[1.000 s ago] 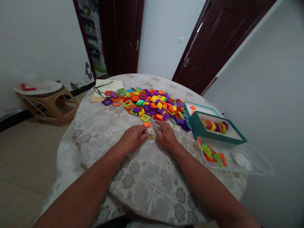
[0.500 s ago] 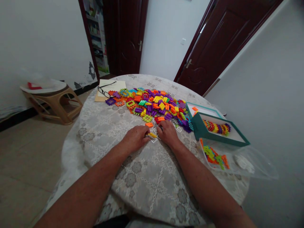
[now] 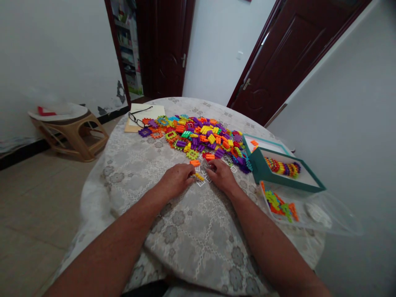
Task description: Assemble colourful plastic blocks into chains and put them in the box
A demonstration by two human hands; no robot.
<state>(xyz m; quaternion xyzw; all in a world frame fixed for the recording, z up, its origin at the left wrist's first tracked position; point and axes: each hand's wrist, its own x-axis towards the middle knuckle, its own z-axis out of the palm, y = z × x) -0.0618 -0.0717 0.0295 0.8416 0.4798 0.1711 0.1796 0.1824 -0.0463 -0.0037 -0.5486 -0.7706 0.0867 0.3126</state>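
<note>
Floral tablecloth (image 3: pixel 198 235) under slim yellow piece (image 3: pixel 199 177).

Dim, diffuse indoor light over a round table (image 3: pixel 192 251), viewed through a wide-angle lens.
Overall tone is cool and grey; the direction of the light cannot be told. The pale wall (image 3: pixel 213 53) beyond the surface's far edge is among the brightest areas, while a narrow bright sliver (image 3: pixel 265 38) marks the frame of the dark door (image 3: pixel 284 53). Shadows are soft, and the forearms (image 3: pixel 262 231) darken toward the near edge. Colours in the pile of pieces (image 3: pixel 206 134) remain vivid, but fine outlines between the hands (image 3: pixel 175 179) are indistinct. At the surface's right edge, the clear tray (image 3: pixel 343 214) appears hazy and stretched; the door leans strongly.
</note>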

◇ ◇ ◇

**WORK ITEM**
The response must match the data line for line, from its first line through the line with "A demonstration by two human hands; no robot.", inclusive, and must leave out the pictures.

**EXERCISE SOLUTION**
[1.000 s ago] 
[0.500 s ago] 
[now] 
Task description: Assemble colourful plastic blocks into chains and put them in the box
A demonstration by two human hands; no robot.

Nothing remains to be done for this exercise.